Умиротворяющая власть этого звука состоит, я думаю, в его регулярности. Я еще не научился понимать, который час показан на циферблате, но жду, твердо зная, когда колокол пробьет очередной раз, регулярность боя церковных часов еще никогда не нарушалась, и это постоянно сбывающееся предвидение есть элемент стабильности, которая так нужна мне в моем мире, ибо слишком уж много появляется в нем аномалий. Наше домашнее время все чаще капризничает, стенные часы ломаются, останавливаются… Стенные часы?
Я с удивлением замечаю, что, хотя моя память в точности удерживает все подробности расположения родной (почти родной) квартиры, я совершенно неспособен расставить или развесить по своим местам механизмы, измеряющие время, — я их больше не вижу. Где могут они находиться? Кажется, будто мы вообще были их лишены, а ведь я прекрасно помню, где и как размещались часы в жилище дедушки и бабушки. Надеюсь, мне скоро представится случай описать их. Уж там–то часы, слава богу, идут в едином ритме с той мощной гулкостью, что струится с башенки Валь–де–Грас и устанавливает хоть какое–то подобие порядка в этих беспорядочных ночах…

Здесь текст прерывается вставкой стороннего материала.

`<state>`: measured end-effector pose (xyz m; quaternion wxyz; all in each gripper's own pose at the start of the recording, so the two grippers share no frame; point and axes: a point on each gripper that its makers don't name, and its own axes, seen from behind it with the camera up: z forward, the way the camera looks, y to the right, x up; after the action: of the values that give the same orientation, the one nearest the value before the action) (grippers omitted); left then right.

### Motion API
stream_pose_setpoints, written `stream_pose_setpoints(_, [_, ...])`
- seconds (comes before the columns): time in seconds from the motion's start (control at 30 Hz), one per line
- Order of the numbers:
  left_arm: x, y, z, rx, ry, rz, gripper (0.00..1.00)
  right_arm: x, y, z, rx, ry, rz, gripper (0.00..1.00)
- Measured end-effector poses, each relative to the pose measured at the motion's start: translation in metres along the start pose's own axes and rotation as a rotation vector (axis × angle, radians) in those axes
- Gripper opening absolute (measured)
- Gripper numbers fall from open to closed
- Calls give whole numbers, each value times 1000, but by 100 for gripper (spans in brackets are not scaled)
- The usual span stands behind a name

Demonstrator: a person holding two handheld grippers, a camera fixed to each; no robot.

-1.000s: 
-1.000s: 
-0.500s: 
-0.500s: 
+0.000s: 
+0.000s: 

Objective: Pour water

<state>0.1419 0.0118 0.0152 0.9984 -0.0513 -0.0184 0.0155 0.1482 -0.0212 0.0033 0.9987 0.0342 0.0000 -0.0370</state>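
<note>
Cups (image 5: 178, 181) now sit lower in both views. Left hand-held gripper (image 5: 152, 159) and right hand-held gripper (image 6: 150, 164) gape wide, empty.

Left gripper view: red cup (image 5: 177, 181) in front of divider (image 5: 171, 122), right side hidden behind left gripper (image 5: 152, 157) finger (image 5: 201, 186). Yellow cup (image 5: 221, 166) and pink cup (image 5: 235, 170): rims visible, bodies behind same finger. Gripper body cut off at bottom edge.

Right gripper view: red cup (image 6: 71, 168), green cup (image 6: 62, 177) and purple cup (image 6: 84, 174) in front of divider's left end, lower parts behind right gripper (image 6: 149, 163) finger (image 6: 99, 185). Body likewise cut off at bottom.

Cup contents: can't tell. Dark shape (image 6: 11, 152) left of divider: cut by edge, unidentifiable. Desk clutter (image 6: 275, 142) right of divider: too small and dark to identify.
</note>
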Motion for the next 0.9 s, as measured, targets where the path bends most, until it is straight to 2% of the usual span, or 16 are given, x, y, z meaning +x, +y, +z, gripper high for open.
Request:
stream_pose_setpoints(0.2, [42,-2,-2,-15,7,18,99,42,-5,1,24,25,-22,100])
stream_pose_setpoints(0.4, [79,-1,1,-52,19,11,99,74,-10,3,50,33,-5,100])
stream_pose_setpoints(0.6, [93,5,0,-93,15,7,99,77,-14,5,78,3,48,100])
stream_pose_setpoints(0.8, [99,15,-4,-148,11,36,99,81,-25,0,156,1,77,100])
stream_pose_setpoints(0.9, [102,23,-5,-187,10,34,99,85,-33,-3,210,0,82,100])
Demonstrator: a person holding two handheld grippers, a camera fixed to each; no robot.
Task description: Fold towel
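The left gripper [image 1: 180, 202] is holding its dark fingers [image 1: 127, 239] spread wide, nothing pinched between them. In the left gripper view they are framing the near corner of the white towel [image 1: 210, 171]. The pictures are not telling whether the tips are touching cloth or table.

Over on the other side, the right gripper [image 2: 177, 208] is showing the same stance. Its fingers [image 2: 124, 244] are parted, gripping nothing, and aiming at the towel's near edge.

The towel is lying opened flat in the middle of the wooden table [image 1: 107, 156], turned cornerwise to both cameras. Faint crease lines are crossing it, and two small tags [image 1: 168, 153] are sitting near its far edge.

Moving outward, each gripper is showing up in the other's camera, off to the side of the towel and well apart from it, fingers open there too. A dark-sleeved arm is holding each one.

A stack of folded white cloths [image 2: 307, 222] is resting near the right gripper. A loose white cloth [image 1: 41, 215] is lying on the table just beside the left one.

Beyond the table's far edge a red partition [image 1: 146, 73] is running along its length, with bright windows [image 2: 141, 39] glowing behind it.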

Итак, я стремлюсь поскорее отправиться в мир верно идущих часов, но прямого пути туда нет, нужно идти в обход, и снова это связано с моим именем, с пригородной виллой, с жилищем еще одного моего дяди, чьей фамилии я уже не могу припомнить. Речь идет, разумеется, о материнской линии, ибо эти родственники движутся и говорят не призрачно, а вполне реально; это живые люди. Уж не помню, по какому поводу, но я провел у них в доме недолгое время, последствия которого, однако, сказывались на мне еще очень долго.
Этот другой дядя Робер — полная противоположность моему героическому тезке; он толст и усат, говорит низким голосом первого баса и действительно поет в хоре. Его супругу, сестру моей бабушки, зовут Зели. У них две дочери, они играют на мандолине. На фоне виллы и сада в моей памяти запечатлелась занятая стиркой тетя Зели, стирка подходит к концу, белье уже подсинивается, его цвет, небесно–синий, лучезарный и солнечный, зачаровывает меня… Одно из немногих приятных впечатлений за то время, что я гостил у них, пустяк, который вряд ли стоило запоминать, но память упрямо собирает подобные пустяки, чтобы прикрыть ими другие, уже не столь приятные, так что вся сцена стирки возникает как некий камуфляж.